The Etiquette of AI: Why Pasting LLM Responses is a Conversational Dead End
The Etiquette of AI: Why Pasting LLM Responses is a Conversational Dead End
The rise of Large Language Models (LLMs) has fundamentally changed how we find information, but it has also introduced a new, frustrating social phenomenon: the "AI dump." We've all experienced it—asking a colleague or friend a nuanced question, only to receive a wall of perfectly formatted, bulleted, and utterly generic text that begins with, "Great question! Let's break this down step by step."
While the sender may feel they are being helpful and efficient, the recipient often feels the opposite. This behavior isn't just a matter of style; it's a breakdown in human communication. When we ask a specific person for their input, we aren't looking for the most statistically probable answer—we are looking for their unique perspective, experience, and taste.
The "Meat RPA" Problem
At its core, pasting an unedited AI response is a signal of low effort. It tells the recipient: "I couldn't be bothered to read your question carefully enough to actually reply, so here is what a chatbot guessed for me."

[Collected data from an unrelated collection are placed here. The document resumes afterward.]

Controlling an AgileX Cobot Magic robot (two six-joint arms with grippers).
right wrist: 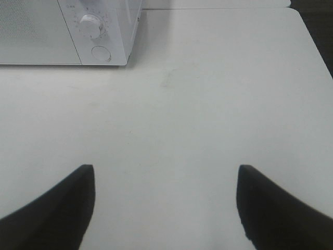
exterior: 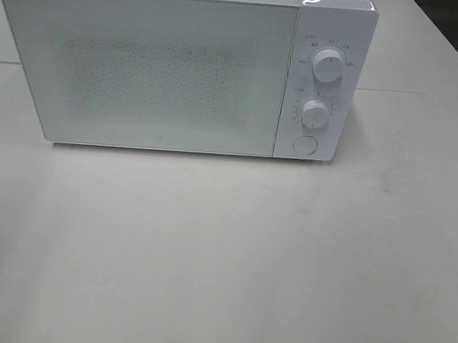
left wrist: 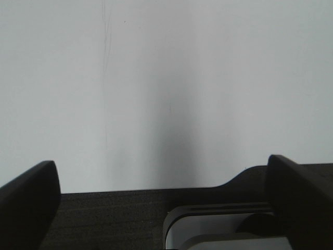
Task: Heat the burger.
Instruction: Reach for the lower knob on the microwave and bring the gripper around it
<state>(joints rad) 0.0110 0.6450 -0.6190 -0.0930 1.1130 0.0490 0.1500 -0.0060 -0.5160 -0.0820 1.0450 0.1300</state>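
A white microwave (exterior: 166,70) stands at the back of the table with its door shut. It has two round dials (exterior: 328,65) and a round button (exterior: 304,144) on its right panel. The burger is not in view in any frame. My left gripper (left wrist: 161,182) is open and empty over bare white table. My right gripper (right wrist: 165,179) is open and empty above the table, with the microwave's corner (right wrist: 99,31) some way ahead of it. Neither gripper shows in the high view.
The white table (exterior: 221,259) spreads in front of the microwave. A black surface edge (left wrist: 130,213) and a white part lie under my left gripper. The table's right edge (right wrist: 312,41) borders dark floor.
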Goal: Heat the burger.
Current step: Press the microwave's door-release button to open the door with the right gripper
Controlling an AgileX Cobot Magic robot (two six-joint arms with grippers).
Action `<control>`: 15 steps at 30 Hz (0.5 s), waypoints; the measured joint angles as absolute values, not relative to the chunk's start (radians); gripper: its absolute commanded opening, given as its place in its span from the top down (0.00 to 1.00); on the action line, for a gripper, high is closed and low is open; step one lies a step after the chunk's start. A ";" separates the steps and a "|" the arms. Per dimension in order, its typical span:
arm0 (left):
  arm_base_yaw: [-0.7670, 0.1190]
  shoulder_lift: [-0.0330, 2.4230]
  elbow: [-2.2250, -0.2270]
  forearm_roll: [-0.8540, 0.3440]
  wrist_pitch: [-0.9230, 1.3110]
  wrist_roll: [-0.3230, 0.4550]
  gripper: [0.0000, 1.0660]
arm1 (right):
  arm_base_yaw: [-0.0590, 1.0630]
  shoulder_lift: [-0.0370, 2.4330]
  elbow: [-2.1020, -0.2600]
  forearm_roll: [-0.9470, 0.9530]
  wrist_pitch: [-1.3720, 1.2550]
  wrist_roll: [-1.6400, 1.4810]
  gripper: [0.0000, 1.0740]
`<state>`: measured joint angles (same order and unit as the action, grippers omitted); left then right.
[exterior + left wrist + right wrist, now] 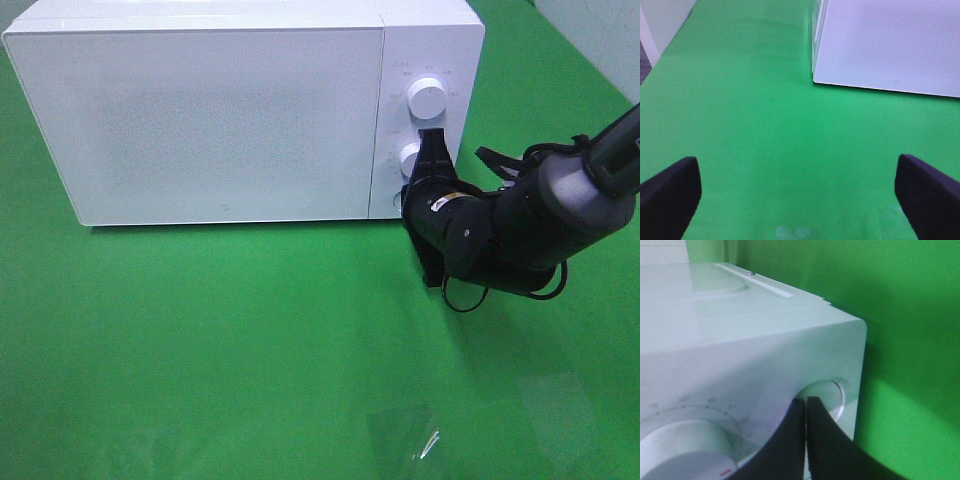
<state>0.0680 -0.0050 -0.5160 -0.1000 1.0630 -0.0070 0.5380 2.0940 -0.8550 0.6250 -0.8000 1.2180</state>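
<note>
Exterior high view, items listed front to back.

1. Green table (250,350): fills the lower half of the frame, with faint glare patches at lower right.
2. Left gripper (797,165): seen only in its wrist view. Its fingers (670,195) are spread wide over the bare green surface and hold nothing, with a corner of the microwave ahead.
3. Right arm (560,200): black, entering from the right edge at mid-height.
4. Right gripper (806,412): fingers pressed together with nothing pinched. The tips are at the rim of the round button (832,395); actual contact cannot be told.
5. Microwave (440,45): white, across the upper frame. Its frosted door (200,120) is shut. The control panel on the right carries an upper dial (428,97) and a lower dial (408,157).
6. Burger: not visible in any view, so its place cannot be told.
</note>
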 measured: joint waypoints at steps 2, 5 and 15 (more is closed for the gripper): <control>0.068 -0.005 -0.516 -0.100 1.063 -0.007 0.06 | 0.538 2.095 -0.855 0.624 -0.807 1.218 1.00; 0.068 -0.005 -0.516 -0.100 1.063 -0.007 0.06 | 0.538 2.104 -0.855 0.611 -0.832 1.222 1.00; 0.068 -0.005 -0.516 -0.100 1.063 -0.007 0.06 | 0.539 2.108 -0.849 0.592 -0.865 1.303 1.00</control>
<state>0.0680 -0.0050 -0.5160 -0.1000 1.0630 -0.0070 0.5390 2.1080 -0.8490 0.5920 -0.8650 1.3030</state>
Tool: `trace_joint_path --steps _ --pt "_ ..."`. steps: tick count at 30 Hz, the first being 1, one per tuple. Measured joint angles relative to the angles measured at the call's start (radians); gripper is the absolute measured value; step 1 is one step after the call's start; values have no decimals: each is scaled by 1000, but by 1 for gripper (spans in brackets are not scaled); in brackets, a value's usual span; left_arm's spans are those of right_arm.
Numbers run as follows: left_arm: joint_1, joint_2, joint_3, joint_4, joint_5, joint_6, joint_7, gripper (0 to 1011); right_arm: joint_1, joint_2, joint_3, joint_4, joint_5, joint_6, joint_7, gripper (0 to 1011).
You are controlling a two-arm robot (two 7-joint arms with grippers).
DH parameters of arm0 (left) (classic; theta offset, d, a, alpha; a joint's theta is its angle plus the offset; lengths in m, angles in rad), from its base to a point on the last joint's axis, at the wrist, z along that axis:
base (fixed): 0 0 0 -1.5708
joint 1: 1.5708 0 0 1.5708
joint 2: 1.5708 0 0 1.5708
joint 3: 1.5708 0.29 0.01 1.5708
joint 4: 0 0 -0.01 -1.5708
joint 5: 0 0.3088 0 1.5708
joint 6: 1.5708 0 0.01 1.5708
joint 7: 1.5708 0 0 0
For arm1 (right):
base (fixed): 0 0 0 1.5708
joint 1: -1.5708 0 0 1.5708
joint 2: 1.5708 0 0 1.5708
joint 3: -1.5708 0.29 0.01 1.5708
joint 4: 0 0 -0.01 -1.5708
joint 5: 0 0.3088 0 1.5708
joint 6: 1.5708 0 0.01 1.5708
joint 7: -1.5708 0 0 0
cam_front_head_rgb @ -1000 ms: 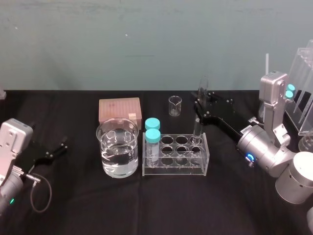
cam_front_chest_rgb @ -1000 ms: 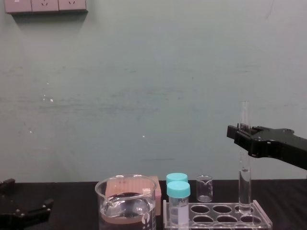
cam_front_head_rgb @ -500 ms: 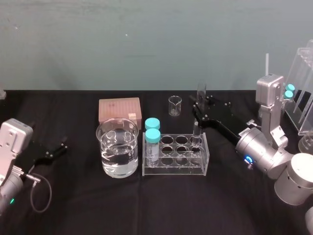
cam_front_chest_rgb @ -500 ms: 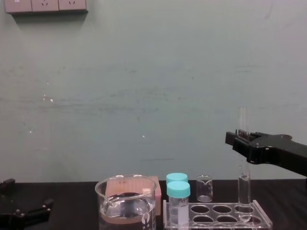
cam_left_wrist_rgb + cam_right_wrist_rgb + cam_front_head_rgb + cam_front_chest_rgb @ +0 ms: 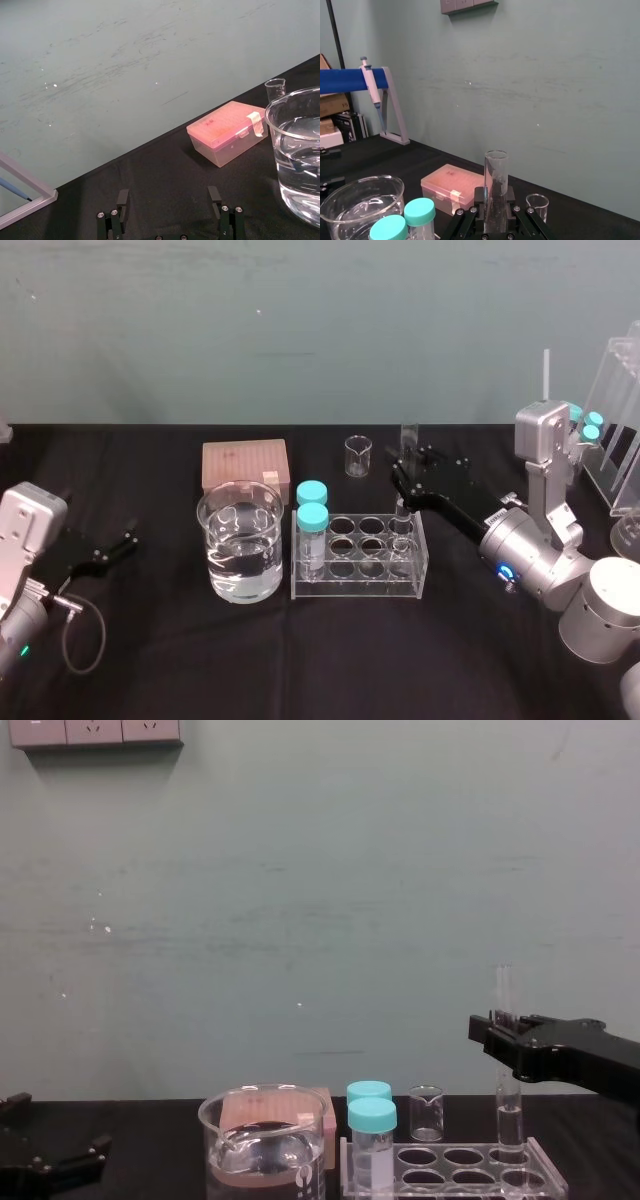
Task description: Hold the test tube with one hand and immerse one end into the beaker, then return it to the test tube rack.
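The test tube [image 5: 509, 1115] is a long, thin cylinder of clear glass, far taller than the two short teal-capped vials [image 5: 372, 1140]. It stands upright with its long axis vertical, open mouth up and lower end down inside a hole in the far row at the right end of the test tube rack [image 5: 357, 590]. I cannot tell whether its tip rests on the rack's base.

The right gripper [image 5: 503, 1032], matte black, reaches in level from the right on a black forearm with a silver cylindrical joint. Its jaws are closed on the tube at about mid-height, and a short length of glass stands free above them.

The rack is a low block of clear acrylic with rows of round holes. The vials stand in its left end column.

Just left of the rack stands the beaker [image 5: 240, 540], wide, clear and round-walled, with a pouring lip and clear liquid filling roughly its lower half. A frosted pink plastic box [image 5: 245, 462] lies behind it. A tiny clear beaker [image 5: 357, 455] stands behind the rack, apart from it.

Everything sits on a black cloth table [image 5: 300, 660] before a scuffed pale green wall.

The left gripper [image 5: 168, 210] rests low at the table's left edge, well apart from the glassware, its jaws spread with nothing between them
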Motion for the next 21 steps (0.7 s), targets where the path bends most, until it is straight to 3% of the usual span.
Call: trace_joint_path --steps 21 --pt "0 0 0 0 0 0 0 1000 12 -16 -8 40 -7 20 0 230"
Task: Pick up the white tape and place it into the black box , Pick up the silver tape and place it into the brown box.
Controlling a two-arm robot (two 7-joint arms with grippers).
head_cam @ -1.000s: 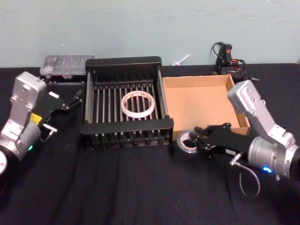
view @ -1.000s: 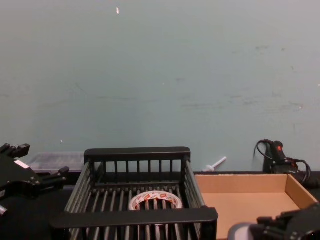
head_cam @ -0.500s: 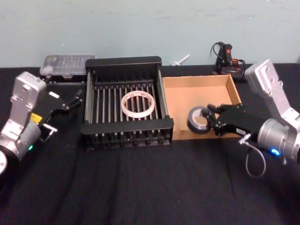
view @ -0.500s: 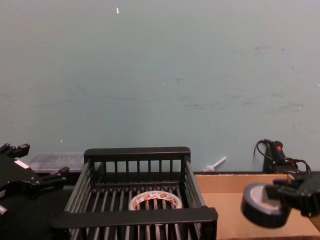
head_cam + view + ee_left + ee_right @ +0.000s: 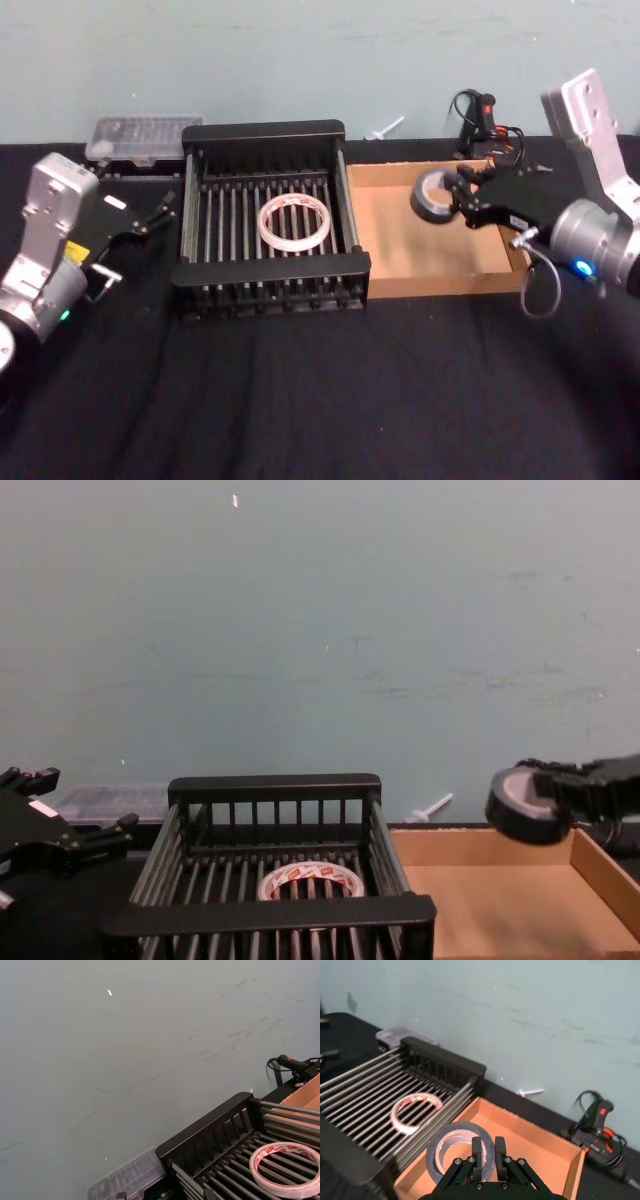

This has led some observers to describe this behavior as becoming a "meat RPA" (Robotic Process Automation)—a human acting merely as a conduit for a machine. As one commenter on Hacker News poignantly noted:
"The reason I value a person is the uniqueness of the person's brain's weights and biases. When I lose access to that and I get ChatGPT/Claude/Gemini weights and biases, isn't the person... essentially dead to me and the world?"
When you replace your own voice with a model's output, you aren't adding value; you are simply adding a middleman to a process the recipient could have performed themselves in four seconds.
Why AI Output is Often Poor Communication
Beyond the social friction, there are technical reasons why raw LLM output often fails in professional and personal contexts:
1. Lack of Shared Context
LLMs do not understand the implicit knowledge shared between two people. A response that is technically "correct" can be practically useless if it includes unnecessary bloat (explaining concepts everyone on the team already knows) or misses critical internal context that only a human would consider.
2. The Illusion of Authority
AI models are confidently generic. They often produce "slop"—text that looks professional but lacks substance. In technical environments, this can be particularly dangerous. One report mentioned a senior engineer who used Claude to review an entire code change, resulting in a 10,000-character response where 80% of the issues were trivial, wasting the team's time.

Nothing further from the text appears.